| DIRECTIONS FOR THIS TASK |
Exclude all pictures, then write out exactly the lines below from the first one through the line with "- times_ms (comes".

| INFORMATION SHOWN |
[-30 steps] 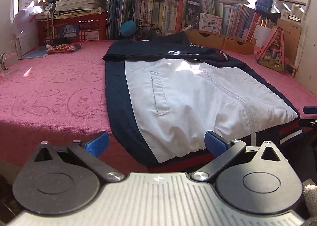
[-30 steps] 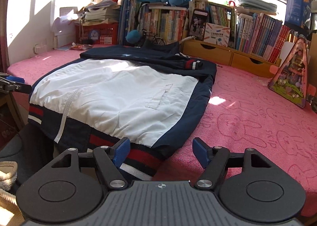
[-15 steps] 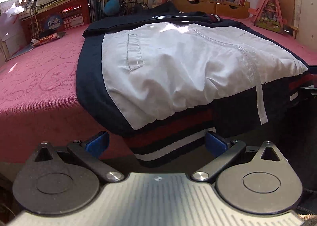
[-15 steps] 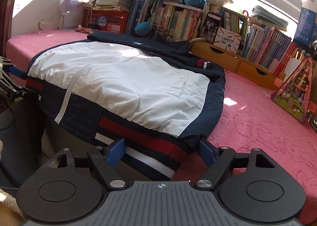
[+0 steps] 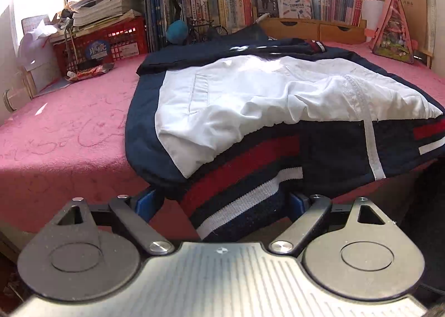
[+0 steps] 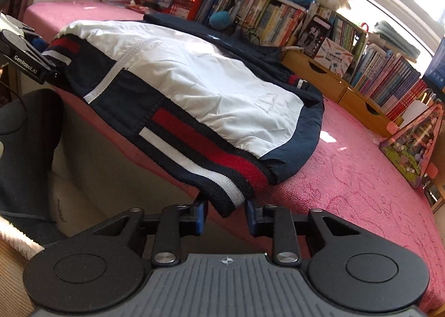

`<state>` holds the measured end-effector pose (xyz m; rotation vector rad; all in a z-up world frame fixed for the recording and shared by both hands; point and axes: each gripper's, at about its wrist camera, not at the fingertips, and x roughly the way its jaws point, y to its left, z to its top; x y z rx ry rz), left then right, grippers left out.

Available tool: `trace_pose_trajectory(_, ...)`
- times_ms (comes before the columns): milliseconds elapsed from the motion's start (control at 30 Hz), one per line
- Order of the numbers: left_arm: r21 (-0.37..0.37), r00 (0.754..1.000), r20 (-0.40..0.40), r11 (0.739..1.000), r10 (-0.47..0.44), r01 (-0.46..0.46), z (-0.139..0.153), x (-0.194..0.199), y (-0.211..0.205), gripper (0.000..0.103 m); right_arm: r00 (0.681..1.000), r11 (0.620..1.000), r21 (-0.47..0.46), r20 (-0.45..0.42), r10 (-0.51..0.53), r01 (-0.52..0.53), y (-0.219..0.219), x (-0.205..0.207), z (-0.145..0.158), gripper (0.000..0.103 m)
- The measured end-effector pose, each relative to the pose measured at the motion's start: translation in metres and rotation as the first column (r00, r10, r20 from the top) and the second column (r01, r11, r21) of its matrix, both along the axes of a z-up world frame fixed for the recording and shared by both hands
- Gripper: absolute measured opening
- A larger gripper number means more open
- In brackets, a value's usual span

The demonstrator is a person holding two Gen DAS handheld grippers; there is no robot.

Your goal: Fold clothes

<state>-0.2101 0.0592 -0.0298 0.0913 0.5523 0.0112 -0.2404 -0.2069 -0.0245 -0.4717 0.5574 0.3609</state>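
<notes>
Closing in: right gripper [image 6: 225, 212] narrowing around the striped hem corner of the jacket [image 6: 194, 89] on the pink bed cover [image 6: 361, 192], pads beside it, not clearly pressing. Left gripper [image 5: 222, 203] spread wide astride the opposite corner, just closing. Risking a one-sided, skewed lift.

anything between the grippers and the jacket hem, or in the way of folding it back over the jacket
Nothing visible does. The striped hem hangs over the pink surface's edge, already between the fingers of the right gripper, whose jaws have just been closing, and of the left gripper, still wide. The jacket top is bare; clutter sits well behind it.
</notes>
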Motion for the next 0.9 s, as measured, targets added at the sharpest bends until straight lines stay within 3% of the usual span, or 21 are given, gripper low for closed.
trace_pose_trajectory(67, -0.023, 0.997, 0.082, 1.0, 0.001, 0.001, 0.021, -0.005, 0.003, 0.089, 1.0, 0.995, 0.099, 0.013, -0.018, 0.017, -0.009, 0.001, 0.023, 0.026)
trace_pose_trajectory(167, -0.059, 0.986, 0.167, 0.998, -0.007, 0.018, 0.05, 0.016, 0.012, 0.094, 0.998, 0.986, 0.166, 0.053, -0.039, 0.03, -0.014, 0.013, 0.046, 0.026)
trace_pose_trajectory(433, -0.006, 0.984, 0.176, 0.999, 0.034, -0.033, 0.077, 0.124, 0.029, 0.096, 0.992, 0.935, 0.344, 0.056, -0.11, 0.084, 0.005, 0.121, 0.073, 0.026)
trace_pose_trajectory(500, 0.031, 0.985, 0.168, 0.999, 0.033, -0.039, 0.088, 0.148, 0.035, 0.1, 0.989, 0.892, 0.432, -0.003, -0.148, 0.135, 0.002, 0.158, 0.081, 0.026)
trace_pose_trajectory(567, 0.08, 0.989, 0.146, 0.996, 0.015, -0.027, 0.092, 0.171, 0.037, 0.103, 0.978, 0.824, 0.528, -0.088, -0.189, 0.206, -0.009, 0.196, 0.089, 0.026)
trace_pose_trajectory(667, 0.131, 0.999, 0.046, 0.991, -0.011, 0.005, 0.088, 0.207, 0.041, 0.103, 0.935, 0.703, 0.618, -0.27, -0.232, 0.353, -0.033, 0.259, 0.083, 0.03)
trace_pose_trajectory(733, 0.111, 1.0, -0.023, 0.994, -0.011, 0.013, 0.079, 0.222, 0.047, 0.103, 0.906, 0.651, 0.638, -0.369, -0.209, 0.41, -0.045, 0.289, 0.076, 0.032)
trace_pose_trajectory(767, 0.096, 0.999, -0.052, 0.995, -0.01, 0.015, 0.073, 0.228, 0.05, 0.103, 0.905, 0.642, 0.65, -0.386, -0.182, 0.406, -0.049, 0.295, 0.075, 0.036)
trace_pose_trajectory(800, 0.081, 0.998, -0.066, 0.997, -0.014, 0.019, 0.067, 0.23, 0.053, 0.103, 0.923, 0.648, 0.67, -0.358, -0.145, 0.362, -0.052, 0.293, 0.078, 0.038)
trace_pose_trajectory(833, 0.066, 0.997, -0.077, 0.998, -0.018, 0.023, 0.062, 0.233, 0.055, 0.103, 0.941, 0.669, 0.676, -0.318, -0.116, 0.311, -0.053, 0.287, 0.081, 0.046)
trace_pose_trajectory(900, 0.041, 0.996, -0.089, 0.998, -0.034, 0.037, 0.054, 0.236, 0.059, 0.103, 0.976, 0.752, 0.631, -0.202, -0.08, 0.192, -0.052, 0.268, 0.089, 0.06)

| EXERCISE RESULT |
[-30 steps] 
[-30 steps] 
[-15 steps] 
[-15 steps] 
[+0 steps] 
[+0 steps] 

`<state>` holds the measured end-effector pose (xyz m; rotation vector rad; all in a z-up world frame fixed for the recording and shared by both hands; point and axes: each gripper's, at about its wrist camera, not at the fingertips, and x roughly the way its jaws point, y to its left, z to its top; x y z rx ry rz), left then right, grippers left out.

Available tool: `trace_pose_trajectory(_, ...)`
- times_ms (comes before the columns): milliseconds elapsed from the motion's start (control at 30 Hz), one per line

Output for this exercise is now complete.